Forza Italia spariglia
in soccorso a Conte

Più si assottiglia il margine numerico che al Senato consente al governo di avere una maggioranza, più si moltiplicano le dietrologie sul futuro di Conte e dei suoi ministri. E nello spazio che si crea Silvio Berlusconi abilmente si infila, da vecchio navigatore dei palazzi politici. Il governo, non è un mistero, soffre non solo di un problema di coesione politica tra grillini e tutti gli altri, tale per cui la pratica più diffusa alla presidenza del Consiglio è quella del rinvio o del varo di testi approvati «salvo intese» (di fatto una scatola vuota con la sola etichetta buona per la propaganda).

Ma è afflitto anche di un concretissimo problema di numeri: a Palazzo Madama, dove Conte come tutti i suoi predecessori della Seconda Repubblica ha avuto sin dall’inizio una maggioranza esile, la situazione si è aggravata man mano che dal M5S uscivano parlamentari, o perché espulsi o per loro volontà. Spesso sono andati nel gruppo Misto ma in diversi casi sono confluiti nella Lega rafforzando direttamente l’opposizione di centrodestra.

Stando così le cose, a oggi basta che sette senatori grillini votino diversamente dal resto della maggioranza perché il governo vada sotto. Figuriamoci cosa può accadere nel momento in cui Conte si deciderà finalmente a chiedere un voto parlamentare sull’utilizzo del Mes, il Fondo salva Stati osteggiato dai grillini e dall’opposizione di destra sovranista. Se una risoluzione a favore del Mes fosse bocciata dalle opposizioni più i dissidenti del M5S il governo sarebbe virtualmente in crisi: troppo importante la questione da cui dipende in parte - benchè lo si neghi - il successo della trattativa sui 170 miliardi del Recovery Fund.
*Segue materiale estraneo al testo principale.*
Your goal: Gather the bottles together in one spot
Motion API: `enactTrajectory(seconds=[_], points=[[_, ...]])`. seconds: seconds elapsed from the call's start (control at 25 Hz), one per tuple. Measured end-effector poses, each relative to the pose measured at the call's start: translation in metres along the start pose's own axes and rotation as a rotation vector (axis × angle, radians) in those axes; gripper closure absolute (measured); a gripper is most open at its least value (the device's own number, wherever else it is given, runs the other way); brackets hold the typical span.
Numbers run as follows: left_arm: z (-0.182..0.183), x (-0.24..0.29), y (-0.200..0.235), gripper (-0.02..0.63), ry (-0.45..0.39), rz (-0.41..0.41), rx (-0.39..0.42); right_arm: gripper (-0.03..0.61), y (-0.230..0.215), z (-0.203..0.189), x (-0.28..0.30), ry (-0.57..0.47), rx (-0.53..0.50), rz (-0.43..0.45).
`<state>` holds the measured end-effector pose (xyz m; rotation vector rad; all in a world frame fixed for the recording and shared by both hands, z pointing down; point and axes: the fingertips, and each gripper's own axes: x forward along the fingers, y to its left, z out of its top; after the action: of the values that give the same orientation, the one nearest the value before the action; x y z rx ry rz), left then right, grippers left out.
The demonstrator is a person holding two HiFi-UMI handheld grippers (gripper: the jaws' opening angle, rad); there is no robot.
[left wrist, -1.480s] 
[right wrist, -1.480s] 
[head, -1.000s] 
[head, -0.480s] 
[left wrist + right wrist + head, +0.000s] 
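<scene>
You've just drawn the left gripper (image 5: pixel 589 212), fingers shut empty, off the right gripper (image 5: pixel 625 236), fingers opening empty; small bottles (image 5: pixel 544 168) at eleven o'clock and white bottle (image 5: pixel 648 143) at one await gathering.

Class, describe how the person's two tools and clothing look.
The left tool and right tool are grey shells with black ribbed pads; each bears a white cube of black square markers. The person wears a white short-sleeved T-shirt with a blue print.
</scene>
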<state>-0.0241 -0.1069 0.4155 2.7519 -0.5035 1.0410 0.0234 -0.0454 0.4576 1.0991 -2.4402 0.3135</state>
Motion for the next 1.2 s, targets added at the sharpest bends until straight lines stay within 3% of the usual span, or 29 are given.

Ma qui, appunto, arriva Berlusconi. Il capo di Forza Italia - un partito molto ridotto nella consistenza elettorale ma capace di giocare ancora un ruolo nelle geometrie del potere - si è sempre schierato a favore dell’utilizzo del MES: «Non chiedere quei 37 miliardi a tasso zero nella situazione in cui siamo sarebbe imperdonabile» ha detto il Cavaliere più e più volte. Una posizione coerente con il profilo europeista e filo-tedesco di un partito iscritto al Ppe a trazione cristiano-democratica, germanica e merkelliana. Tanto che già nel passaggio dal Conte uno al Conte due Berlusconi si era inserito in quella che veniva chiamata «maggioranza Ursula» dove sarebbero confluiti tutti i partiti che a Bruxelles avevano eletto Ursula von der Leyen alla presidenza della Commissione. Non se ne fece niente, ma Berlusconi mantenne la sua apertura di dialogo col governo giallo-rosso, da forza di opposizione sì ma ragionevole.
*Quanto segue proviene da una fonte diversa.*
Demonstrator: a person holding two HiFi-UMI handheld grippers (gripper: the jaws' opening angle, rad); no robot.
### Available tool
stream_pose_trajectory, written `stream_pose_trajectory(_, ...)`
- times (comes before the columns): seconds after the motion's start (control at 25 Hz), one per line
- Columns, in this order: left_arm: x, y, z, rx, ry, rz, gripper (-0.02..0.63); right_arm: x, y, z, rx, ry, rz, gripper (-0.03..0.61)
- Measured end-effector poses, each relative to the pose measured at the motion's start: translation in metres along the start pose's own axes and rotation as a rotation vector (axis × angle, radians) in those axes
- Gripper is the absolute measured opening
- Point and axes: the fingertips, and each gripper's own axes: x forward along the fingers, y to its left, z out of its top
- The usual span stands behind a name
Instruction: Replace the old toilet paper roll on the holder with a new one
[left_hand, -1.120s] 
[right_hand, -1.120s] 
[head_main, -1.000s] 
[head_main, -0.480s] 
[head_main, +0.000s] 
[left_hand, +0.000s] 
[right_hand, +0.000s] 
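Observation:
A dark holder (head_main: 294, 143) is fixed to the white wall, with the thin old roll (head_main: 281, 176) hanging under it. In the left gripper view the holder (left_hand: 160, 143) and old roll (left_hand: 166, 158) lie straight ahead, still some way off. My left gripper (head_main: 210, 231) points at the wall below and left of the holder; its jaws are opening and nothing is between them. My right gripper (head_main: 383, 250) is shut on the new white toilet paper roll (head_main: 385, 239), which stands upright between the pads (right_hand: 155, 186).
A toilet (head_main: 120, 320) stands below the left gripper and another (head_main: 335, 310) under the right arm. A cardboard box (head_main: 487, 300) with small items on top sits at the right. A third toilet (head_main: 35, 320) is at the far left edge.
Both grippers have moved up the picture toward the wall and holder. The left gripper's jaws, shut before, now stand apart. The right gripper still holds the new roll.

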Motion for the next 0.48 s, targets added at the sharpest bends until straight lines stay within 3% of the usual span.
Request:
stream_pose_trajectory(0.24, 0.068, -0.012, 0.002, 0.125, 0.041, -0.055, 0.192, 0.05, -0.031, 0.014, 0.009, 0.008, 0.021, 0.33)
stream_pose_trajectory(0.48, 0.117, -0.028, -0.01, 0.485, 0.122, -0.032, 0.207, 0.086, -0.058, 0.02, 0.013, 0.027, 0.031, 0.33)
Ora che il nodo Mes sta venendo al pettine e che i voti della maggioranza al Senato si fanno più incerti, Berlusconi ci riprova: «Non c’è la possibilità di un governo di unità nazionale ma non diremmo no ad una maggioranza diversa e più rispondente agli interessi del Paese». Ecco la piroetta: la possibile scissione di un troncone grillino più radicale (alla Di Battista) potrebbe essere compensata da Forza Italia, magari con la sola astensione in Parlamento (e una trattativa su programma e sottogoverno). Non a caso Conte ha subito gradito il contributo di Berlusconi, «il più costruttivo e il più responsabile dell’opposizione», mentre la Lega è subito scattata con una reazione furente: «Berlusconi dicendo sì al Mes va contro l’interesse nazionale» e poi: «Servono le elezioni altro che governo diverso». Stessa posizione di Fratelli d’Italia, con una differenza: Giorgia Meloni non ha sostenuto con la sua voce la protesta salviniana. Sarà perché la Meloni conta su Berlusconi per ridimensionare le speranze di Salvini di andare a Palazzo Chigi?

In ogni caso da oggi sappiamo ufficialmente che il «soccorso azzurro», se necessario, è pronto ad intervenire. L’utilizzo del Mes a questo punto è sicuro, ma i possibili contraccolpi sull’intesa Zingaretti-Renzi- Di Maio sono tutti da valutare.